Oh my Good Heavens YES!!! ALL THE TIME.

In fact I think it really has held me back from some nice pictures because I did not take out my camera when I should have, or I did it freehand when I know a tripod would have been much, much better.

I live in the middle of nowhere, and being a farmer get up wicked early anyway (2 AM-3 AM) and so I head out for photo shoots in the morning to "capture the good light". One day I went to a lake that was in the middle of nowhere, took a 1/2 hour ride through back roads to get there, all this knowing I would be alone and got all ready for a nice photo...when I heard voices. . Some fishermen were hauling in a canoe to go fishing. I was pretty embarrassed because I like to be alone for these sorts of things, but as they walked by, the oldest one says, "Wow, now that is going to be a nice picture." After that I was not so dead set on being alone while taking photos.

For what it is worth, this is what I was doing that day.

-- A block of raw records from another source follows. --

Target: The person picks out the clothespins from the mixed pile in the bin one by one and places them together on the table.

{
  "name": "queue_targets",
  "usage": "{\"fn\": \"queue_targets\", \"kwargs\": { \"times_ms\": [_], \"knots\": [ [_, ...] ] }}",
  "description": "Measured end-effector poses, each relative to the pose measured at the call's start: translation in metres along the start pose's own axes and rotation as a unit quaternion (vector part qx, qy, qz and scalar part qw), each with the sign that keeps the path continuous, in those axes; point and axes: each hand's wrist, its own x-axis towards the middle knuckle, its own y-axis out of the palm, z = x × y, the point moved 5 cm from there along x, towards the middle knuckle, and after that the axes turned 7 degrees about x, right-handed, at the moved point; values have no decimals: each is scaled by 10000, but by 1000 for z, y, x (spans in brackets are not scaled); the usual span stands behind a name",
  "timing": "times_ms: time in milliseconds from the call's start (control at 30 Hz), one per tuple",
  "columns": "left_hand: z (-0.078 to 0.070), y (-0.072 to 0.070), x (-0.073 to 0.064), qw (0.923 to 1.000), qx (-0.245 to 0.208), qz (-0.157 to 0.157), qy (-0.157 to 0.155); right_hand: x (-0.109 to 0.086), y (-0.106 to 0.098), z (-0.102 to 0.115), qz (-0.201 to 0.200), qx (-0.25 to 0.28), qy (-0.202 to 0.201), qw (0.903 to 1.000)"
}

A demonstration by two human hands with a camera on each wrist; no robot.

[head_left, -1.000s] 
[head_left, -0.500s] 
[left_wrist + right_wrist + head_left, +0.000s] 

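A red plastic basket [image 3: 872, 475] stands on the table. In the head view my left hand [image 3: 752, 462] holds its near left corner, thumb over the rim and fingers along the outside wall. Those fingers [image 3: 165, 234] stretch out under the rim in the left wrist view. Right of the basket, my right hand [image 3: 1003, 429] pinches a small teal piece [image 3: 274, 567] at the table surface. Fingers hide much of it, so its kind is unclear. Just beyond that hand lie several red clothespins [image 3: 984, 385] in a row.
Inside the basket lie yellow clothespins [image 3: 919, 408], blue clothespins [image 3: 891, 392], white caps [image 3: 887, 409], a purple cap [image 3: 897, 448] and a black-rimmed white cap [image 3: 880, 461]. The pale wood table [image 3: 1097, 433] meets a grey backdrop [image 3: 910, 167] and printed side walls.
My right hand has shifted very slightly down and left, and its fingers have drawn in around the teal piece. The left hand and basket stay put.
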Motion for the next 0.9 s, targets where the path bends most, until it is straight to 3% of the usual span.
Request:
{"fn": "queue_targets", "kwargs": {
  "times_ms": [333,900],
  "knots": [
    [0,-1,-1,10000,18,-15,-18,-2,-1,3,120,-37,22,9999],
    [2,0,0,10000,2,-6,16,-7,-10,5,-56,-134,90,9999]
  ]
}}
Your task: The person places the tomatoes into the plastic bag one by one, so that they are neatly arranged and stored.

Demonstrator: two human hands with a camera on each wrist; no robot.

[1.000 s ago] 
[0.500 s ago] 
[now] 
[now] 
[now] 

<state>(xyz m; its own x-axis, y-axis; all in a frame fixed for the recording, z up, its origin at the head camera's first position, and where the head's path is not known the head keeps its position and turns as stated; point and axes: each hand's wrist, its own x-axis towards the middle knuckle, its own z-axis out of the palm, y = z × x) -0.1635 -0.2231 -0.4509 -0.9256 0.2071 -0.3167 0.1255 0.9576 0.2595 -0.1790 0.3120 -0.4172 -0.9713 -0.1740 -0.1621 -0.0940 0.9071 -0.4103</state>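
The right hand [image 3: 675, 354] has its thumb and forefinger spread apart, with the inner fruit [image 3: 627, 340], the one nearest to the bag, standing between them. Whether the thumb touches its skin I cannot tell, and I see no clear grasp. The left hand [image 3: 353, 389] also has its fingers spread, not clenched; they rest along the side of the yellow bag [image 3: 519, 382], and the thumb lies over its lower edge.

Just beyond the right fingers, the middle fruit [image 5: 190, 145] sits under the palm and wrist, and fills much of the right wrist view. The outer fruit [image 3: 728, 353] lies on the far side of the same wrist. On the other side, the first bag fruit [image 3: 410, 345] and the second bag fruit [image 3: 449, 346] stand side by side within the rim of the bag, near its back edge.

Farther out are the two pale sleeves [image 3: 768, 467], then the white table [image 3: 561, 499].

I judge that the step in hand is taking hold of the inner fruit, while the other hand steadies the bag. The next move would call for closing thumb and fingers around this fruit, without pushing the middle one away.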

[/URL] Bike Lake by Plowpoints, on Flickr[/IMG]


----------



## joel28 (Sep 3, 2012)

j28Photography said:


> I really want to get downtown and capture some urban shots but I always feel weird when shooting in public.  Sorta like I can hear them say to themselves "What's this guy taking a picture of?" or "What's this weirdo doing?"
> 
> Its especially tough to shoot in a busy city and not feel like you're not respecting people's privacy by including them in your shot.  However, its not like I can walk around the entire city handing out waivers to everyone.
> 
> I dunno... maybe I'm the only one.  Sadly, this kinda deters me from going out.  Thoughts?



I feel the same way...


----------



## Canuk (Sep 3, 2012)

I just got back from shooting one of the monuments downtown. I realise Lloydminster isn't the busiest city and far from large, but it was right along the highway at "rush hour". I'm sure people were wondering what the heck I was doing, but didn't bother me as much as I thought it might, lol.  
I think I actually was holding up someones family photos, but no one said anything to me.


----------



## ronlane (Sep 3, 2012)

I feel that way too. I am noticing that it is just like other things that I have done, and you have to get out of your comfort zone in order to get the best out of it. I am getting better but am still not there yet.


----------



## j28Photography (Sep 4, 2012)

Glad I'm not the only one.  I went for a small hike a couple weeks ago and could have had some beautiful shots if people weren't staring at me or in the shot itself.

That day was especially weird because there were a lot of kids around and being alone, I didn't wanna look like a pedophile.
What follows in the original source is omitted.